WHAT YOU HAVE TO DO:
Check every line of the data below for the string "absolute", and copy the ones that hold it.

####

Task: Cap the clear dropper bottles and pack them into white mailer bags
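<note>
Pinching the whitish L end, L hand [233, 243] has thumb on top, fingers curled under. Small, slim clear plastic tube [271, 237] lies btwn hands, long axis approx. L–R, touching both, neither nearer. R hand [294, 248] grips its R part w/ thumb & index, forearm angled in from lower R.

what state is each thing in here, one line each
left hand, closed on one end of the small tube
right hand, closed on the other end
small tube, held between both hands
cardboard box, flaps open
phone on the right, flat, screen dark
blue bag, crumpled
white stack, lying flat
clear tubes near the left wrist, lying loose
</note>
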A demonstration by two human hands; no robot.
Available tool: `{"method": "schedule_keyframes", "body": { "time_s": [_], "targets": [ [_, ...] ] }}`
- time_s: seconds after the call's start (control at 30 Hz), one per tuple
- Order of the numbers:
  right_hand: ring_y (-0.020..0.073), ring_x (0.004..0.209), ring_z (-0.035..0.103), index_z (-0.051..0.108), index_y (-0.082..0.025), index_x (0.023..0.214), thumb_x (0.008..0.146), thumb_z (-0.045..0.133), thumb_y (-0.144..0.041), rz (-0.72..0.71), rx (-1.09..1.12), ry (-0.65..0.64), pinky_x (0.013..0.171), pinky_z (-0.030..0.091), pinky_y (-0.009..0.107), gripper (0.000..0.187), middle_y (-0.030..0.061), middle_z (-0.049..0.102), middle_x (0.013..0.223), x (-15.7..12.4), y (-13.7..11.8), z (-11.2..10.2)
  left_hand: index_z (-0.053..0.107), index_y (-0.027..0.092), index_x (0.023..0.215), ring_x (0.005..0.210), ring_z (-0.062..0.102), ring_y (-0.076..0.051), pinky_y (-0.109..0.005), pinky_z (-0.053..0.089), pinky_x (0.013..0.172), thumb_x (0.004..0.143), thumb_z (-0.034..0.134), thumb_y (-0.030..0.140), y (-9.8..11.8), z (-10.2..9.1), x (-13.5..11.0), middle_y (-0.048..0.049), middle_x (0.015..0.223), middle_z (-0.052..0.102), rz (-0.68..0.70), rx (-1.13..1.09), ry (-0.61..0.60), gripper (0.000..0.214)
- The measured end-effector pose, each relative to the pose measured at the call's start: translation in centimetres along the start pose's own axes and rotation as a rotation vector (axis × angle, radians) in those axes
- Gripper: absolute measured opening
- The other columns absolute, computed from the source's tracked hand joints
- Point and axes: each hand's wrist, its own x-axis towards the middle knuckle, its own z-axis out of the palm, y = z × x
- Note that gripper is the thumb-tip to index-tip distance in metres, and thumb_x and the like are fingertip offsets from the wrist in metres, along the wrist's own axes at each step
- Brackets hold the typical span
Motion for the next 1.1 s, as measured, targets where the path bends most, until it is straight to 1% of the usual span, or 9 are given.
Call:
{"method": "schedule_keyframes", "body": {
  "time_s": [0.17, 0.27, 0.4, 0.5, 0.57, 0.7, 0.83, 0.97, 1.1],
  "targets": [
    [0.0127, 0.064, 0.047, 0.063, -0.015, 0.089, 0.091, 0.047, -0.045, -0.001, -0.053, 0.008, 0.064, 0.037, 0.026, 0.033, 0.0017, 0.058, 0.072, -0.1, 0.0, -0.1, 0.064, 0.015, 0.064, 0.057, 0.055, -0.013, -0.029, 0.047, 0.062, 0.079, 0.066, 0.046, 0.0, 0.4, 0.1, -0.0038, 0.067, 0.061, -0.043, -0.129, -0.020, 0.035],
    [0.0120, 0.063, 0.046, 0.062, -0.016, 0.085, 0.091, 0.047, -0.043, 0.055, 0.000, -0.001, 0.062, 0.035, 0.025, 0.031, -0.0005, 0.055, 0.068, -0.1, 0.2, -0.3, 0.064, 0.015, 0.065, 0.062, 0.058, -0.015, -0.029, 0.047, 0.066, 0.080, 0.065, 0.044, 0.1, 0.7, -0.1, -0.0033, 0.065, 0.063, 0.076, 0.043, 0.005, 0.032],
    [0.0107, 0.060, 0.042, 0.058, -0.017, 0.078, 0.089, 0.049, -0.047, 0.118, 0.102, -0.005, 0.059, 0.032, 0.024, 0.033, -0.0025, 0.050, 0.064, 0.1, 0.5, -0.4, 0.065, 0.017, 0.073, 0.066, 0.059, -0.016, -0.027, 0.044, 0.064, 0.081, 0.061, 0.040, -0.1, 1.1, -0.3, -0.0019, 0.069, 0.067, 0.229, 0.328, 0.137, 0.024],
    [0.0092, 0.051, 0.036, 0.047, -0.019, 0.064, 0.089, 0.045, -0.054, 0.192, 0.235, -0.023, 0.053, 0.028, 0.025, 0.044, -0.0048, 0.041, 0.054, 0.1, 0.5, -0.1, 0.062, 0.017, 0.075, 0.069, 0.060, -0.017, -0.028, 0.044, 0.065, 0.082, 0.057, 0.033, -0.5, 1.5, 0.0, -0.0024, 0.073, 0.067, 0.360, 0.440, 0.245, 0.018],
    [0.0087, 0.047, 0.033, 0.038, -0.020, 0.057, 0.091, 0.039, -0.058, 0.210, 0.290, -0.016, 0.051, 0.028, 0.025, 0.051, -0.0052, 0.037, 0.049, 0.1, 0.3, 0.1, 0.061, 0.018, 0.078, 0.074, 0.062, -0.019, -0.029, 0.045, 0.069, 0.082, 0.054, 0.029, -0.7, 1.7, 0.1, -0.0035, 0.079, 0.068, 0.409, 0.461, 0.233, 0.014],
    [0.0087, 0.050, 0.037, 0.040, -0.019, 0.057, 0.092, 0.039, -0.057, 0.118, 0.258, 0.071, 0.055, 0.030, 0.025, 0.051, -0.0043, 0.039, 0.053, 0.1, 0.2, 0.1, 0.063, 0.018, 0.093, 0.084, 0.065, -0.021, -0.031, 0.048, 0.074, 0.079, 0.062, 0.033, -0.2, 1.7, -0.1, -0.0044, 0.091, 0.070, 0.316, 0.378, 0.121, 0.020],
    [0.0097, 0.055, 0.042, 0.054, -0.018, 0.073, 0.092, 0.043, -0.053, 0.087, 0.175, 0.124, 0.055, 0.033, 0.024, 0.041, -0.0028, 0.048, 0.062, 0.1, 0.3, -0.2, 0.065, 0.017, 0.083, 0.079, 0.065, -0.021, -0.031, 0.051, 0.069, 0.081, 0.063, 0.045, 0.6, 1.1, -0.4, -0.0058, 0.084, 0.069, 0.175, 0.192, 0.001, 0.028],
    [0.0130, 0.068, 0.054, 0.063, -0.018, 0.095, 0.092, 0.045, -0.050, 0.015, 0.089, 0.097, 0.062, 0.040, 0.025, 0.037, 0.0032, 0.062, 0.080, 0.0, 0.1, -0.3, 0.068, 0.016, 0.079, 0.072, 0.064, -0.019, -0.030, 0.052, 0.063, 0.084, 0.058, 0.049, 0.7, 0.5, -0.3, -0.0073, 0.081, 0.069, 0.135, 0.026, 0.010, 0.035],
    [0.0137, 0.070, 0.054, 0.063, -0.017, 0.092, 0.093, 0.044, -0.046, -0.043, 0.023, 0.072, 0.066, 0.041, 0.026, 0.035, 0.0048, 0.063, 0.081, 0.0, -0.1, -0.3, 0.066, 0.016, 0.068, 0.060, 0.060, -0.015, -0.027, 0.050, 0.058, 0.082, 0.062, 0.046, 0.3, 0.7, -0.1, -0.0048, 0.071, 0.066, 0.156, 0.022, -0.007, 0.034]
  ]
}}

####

SOLUTION TO THE EXERCISE:
- Gripper: absolute measured opening
- The other columns absolute, computed from the source's tracked hand joints

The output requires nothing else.